Ertragswertansatz: Die Rolle von Projektionen
Wie Projektionen von Zahlungsströmen eine Bewertung im Rahmen des Ertragswertansatzes beeinflussen und wie sie in der Praxis fundiert beurteilt werden können.
02.04.2026, von Matthias Hafner, Nina Schnyder, Michael Altorfer, Leah Meyer
Expertisefelder Litigation und Arbitration, BewertungIn unserem letzten Blogbeitrag haben wir anhand eines Praxisbeispiels aufgezeigt, weshalb Bewertungsergebnisse voneinander abweichen können. Dabei haben wir sowohl die Bedeutung der Wahl des Bewertungsansatzes als auch die zugrunde liegenden Annahmen innerhalb eines Ansatzes hervorgehoben.
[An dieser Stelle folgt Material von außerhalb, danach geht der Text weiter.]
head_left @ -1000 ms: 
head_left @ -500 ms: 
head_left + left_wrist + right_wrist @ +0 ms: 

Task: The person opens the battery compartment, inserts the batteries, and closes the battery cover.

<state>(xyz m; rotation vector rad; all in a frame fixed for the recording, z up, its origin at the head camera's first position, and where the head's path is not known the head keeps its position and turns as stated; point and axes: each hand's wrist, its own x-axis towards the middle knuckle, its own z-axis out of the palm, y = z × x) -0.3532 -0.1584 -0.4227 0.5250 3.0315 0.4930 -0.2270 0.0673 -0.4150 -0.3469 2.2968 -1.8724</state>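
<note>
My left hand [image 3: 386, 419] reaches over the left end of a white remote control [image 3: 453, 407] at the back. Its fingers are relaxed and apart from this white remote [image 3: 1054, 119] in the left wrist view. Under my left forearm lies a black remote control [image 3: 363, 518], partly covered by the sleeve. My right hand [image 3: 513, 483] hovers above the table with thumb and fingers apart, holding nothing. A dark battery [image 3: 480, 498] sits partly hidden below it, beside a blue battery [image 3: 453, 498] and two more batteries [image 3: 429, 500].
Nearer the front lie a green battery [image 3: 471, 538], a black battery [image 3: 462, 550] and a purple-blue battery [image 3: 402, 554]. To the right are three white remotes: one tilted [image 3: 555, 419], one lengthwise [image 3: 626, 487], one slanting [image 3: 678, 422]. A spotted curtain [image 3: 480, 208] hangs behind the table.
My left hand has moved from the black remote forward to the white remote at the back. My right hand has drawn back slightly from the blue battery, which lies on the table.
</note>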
In den nächsten Beiträgen richten wir den Fokus auf den Ertragswertansatz und seine zentralen Annahmen.
WAS IST DER ERTRAGSWERTANSATZ?
Der Ertragswertansatz bewertet einen Vermögenswert auf Basis der künftig erwarteten Erträge. Diese künftigen Erträge werden diskontiert, das heisst, zukünftige Erträge werden abgewertet, um zu berücksichtigen, dass wirtschaftliche Akteure für (1) das Warten auf Erträge (den „Zeitwert des Geldes“) sowie (2) das Risiko, dass diese Erträge nicht wie erwartet eintreten, entschädigt werden müssen. Die diskontierten Erträge werden anschliessend addiert, um einen heutigen Gesamtwert zu bestimmen, der den geschätzten Wert des Vermögenswerts widerspiegelt.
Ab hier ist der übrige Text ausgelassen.